Task item: Among the lines below, tally those that hold "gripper". Return the number and nothing more.
^^^^^^^^^^^^^^^^
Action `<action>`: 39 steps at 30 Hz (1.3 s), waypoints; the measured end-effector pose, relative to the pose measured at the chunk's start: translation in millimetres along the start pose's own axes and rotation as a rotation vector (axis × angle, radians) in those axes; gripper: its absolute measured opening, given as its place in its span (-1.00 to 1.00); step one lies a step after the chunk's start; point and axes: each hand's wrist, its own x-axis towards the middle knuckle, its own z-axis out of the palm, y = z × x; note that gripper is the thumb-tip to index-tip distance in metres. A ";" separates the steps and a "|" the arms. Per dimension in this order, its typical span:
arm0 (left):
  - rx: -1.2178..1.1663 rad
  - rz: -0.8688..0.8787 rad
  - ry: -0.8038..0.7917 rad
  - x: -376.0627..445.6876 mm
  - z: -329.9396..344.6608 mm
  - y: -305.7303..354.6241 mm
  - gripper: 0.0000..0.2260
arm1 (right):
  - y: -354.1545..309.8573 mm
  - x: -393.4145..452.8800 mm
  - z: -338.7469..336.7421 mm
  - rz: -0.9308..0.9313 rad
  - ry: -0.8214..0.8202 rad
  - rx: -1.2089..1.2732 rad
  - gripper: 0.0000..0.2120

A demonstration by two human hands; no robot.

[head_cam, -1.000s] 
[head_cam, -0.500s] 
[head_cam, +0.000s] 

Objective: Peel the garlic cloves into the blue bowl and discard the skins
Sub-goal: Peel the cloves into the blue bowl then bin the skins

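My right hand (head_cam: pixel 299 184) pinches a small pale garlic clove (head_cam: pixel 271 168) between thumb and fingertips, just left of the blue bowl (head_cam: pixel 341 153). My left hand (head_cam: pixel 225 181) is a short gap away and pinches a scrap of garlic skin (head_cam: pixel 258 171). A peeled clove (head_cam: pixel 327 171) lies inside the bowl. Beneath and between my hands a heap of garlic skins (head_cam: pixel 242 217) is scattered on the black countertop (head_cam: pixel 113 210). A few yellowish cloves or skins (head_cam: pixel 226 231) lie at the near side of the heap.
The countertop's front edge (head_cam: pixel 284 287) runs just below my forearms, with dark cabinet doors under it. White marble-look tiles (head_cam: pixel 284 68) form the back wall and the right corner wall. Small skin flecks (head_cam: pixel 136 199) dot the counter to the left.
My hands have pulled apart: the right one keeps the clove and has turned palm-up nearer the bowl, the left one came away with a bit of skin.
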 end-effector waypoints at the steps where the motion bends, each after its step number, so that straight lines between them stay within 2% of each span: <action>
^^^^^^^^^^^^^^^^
Exercise solution: 3